Nos dias de folia valia tudo, nada tinha limites ou responsabilidades. O povo tomava um "porre de felicidade" e aproveitava para vingar-se da burguesia. O fluxo de opressão e humilhação se invertia durante o tríduo. O arquiteto Grandjean de Montigny, contratado por D. Pedro II para remodelar o Rio de Janeiro, era odiado pelo povo. Desalojou os pobres dos seus barracos para "arejar" a cidade e não comprometer o estilo neoclássico que estava implantando. Nem ao menos se preocupava em indenizar ou conseguir novas moradias aos desalojados. "O povo que se dane. A estética é essencial".
Quando quis ver o Entrudo de perto e saiu às ruas misturando-se ao populacho levou um balde d´água na cabeça que o deixou encharcado. O ilustre, duas semanas depois, aos 74 anos, morria de pneumonia. Os pobres estavam vingados.
No Carnaval, o povo deixa de ser objeto para se tornar sujeito da própria arte. Os brancos aplaudem sentados nas arquibancadas os protagonistas negros e mulatos. Intelectuais prestam vassalagem aos compositores de samba-enredo. Atualmente, branco rico e turista estrangeiro que quiser desfilar tem que pagar, e caro, por um lugar na passarela.
Em Bauru, quiseram oficializar o Carnaval e quase o mataram. A Prefeitura subvenciona as escolas. Houve um tempo em que cada grupamento tinha seu patrono vereador ou pretendente a cargo eletivo. Fizeram até um Sambódromo ("o primeiro do interior", segundo o proclamado), hoje erodido. Para cumprir o calendário, o governo municipal transferiu o desfile para a av. Jorge Zaiden, sob críticas. Torço para que consigam reanimar a festa. Tivemos grandes carnavalescos como o Horácio e o Paulinho Keller. Dos "sonhos sonhados" nasciam carros alegórico cada vez mais ricos e esteticamente planejados com engenhos de mobilidade. Apurações na Câmara Municipal eram aguardadas com ansiedade. Muitos protestos, logo abafados pelo ruído dos vencedores. E mais carnaval para festejar o resultado. Agora, "tudo acabado, e nada mais..." Sucessivos prefeitos quiseram ajudar, transformar a manifestação numa coisa "distinta", colorida e televisiva. Acabaram foi por inibir a capacidade de organização popular espontânea. Nos grandes centros as escolas aprenderam a sobreviver sem o Estado.

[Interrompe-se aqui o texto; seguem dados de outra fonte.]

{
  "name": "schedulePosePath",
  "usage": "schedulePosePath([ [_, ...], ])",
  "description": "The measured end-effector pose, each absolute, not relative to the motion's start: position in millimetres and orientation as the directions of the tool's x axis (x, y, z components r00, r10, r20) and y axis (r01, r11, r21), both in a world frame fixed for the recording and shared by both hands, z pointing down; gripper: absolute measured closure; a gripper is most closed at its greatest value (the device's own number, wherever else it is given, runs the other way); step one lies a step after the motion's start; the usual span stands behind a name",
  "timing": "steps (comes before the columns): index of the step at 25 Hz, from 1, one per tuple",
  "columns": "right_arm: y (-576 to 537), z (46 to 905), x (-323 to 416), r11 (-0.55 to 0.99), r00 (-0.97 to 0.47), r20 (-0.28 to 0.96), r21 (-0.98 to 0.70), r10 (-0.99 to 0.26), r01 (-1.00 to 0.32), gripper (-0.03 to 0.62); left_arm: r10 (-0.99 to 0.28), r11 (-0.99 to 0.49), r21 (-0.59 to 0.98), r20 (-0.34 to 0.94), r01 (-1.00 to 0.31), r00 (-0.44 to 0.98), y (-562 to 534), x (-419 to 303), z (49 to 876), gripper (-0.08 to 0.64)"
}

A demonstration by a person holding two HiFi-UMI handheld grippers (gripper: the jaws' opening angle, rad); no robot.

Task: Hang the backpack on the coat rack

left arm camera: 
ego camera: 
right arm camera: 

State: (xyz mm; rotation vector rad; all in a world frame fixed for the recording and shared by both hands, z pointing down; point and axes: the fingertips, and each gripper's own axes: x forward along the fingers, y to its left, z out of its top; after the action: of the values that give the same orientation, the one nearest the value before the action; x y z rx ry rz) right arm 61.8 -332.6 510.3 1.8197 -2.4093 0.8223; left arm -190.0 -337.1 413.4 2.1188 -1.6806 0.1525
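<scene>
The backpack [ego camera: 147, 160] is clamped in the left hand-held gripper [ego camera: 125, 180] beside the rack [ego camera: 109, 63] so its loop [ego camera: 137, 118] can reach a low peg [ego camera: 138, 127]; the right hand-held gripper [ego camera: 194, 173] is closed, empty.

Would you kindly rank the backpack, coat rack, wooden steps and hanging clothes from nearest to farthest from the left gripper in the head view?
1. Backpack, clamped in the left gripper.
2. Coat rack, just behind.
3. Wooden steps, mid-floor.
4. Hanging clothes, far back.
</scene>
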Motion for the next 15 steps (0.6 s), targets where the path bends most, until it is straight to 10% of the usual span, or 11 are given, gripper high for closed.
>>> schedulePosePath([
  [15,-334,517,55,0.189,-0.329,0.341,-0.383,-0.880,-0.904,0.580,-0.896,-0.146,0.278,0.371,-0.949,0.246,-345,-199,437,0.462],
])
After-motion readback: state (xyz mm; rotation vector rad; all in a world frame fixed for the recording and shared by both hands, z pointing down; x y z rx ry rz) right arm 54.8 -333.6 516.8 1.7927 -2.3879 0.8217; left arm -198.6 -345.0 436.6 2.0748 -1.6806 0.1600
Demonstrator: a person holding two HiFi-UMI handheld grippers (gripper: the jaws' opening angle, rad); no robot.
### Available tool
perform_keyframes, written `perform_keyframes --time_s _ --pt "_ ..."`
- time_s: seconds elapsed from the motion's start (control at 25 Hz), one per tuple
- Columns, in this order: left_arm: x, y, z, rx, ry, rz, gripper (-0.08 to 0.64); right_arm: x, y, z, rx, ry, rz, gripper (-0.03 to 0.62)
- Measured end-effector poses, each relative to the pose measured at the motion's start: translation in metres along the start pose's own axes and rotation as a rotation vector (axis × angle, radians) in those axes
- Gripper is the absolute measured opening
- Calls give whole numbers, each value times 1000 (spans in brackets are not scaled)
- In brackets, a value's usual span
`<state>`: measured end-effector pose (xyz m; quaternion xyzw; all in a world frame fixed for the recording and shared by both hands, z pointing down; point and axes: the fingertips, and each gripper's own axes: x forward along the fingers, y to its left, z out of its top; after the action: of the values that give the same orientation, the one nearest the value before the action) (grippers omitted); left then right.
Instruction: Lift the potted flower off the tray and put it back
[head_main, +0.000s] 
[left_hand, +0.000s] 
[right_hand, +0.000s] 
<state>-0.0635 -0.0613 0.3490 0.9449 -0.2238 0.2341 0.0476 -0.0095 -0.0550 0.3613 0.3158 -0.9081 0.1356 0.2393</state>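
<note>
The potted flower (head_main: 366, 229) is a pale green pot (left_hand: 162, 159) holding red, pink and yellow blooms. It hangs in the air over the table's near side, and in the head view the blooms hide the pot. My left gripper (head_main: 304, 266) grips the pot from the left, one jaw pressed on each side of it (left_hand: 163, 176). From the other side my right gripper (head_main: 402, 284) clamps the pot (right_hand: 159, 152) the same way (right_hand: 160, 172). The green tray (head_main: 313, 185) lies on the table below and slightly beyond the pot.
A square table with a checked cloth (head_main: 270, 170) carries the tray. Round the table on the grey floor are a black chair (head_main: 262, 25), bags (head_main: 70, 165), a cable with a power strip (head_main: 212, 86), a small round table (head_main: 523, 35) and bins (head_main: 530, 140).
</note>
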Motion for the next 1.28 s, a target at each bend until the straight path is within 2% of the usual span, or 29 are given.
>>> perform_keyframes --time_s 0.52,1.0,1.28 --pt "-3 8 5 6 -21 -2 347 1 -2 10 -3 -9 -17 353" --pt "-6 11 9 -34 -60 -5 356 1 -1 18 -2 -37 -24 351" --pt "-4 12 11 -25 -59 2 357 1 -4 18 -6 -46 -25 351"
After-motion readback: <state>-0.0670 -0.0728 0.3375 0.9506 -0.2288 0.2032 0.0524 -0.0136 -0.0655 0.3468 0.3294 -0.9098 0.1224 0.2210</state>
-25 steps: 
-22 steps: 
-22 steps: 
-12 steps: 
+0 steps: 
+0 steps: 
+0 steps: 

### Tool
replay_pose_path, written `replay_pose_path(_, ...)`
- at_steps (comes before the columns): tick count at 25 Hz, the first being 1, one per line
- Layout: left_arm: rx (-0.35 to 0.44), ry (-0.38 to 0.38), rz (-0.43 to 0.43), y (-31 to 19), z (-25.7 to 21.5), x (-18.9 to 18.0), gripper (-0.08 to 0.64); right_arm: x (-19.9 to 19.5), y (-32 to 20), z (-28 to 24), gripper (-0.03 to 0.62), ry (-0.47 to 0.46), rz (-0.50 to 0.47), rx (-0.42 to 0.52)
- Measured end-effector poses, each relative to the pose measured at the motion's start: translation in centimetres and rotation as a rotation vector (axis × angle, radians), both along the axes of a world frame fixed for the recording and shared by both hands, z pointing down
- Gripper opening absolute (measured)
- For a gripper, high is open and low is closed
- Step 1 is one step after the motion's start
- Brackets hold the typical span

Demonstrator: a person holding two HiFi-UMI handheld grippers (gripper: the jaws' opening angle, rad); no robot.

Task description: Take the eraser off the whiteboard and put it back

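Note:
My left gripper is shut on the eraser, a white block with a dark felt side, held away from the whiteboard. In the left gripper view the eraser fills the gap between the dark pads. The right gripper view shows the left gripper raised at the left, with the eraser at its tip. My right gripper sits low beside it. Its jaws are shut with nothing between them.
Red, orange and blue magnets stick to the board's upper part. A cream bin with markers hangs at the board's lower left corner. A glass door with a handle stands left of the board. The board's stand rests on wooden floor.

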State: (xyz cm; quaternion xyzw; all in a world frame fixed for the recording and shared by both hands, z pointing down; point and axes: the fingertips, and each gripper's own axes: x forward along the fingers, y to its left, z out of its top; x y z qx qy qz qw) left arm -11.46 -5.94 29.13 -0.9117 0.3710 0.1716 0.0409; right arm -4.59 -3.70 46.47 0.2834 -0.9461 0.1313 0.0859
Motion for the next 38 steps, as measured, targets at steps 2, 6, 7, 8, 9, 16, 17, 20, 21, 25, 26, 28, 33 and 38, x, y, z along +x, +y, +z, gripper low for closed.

O Carnaval bauruense caiu do galho, deu dois suspiros, mas ainda não morreu. Quase a cidade se transforma na Capital do Retiro Espiritual. Há uns 15 anos, chegamos a ter 40 mil pessoas em alojamentos cantando em louvor a Deus. Amém.
Desde menino ouço dizer que Carnaval bom era o de antigamente. Ainda peguei a proibição do lança-perfume, éter comprimido em bisnagas de alumínio ou vidro. Quem tinha uma Rodouro metálico era considerado rico. Aspirar o líquido volátil e perfumado provocava um zumbido nos ouvidos, uma sensação de torpor. Para os mais tímidos o lança-perfume servia para libertá-los das amarras da introspecção e enchê-los de coragem para finalmente abordar a garota paquerada durante o ano todo. Injetar aquele líquido gelado nas costas e nas pernas das garotas que se arrepiavam, mas sentiam-se homenageadas, era o ápice do charme. As mulheres se tornavam proparoxítonas: sensualíssimas, lindíssimas. Tempos de suspiros e gemidos.
Em 1961 o presidente Jânio Quadros, no seu curto período de governo antes de renunciar teve tempo de proibir o lança-perfume e concursos de "miss" com maiô. Foi a sua contribuição à pátria antes e abandoná-la ao caos que deu causa à ditadura.
Bem, "chegou a hora dessa gente bronzeada mostrar seu valor". Assim começa o samba Brasil Pandeiro, de Assis Valente (1940), para terminar incentivando o Brasil a esquentar seus pandeiros, iluminar seus terreiros "que nós queremos sambar". Quem não samba, senta no sofá para admirar na tevê o desfile de cores, peitos e bundas.
Se for dirigir, não beba. Se beber, não urine na rua. Divirta-se.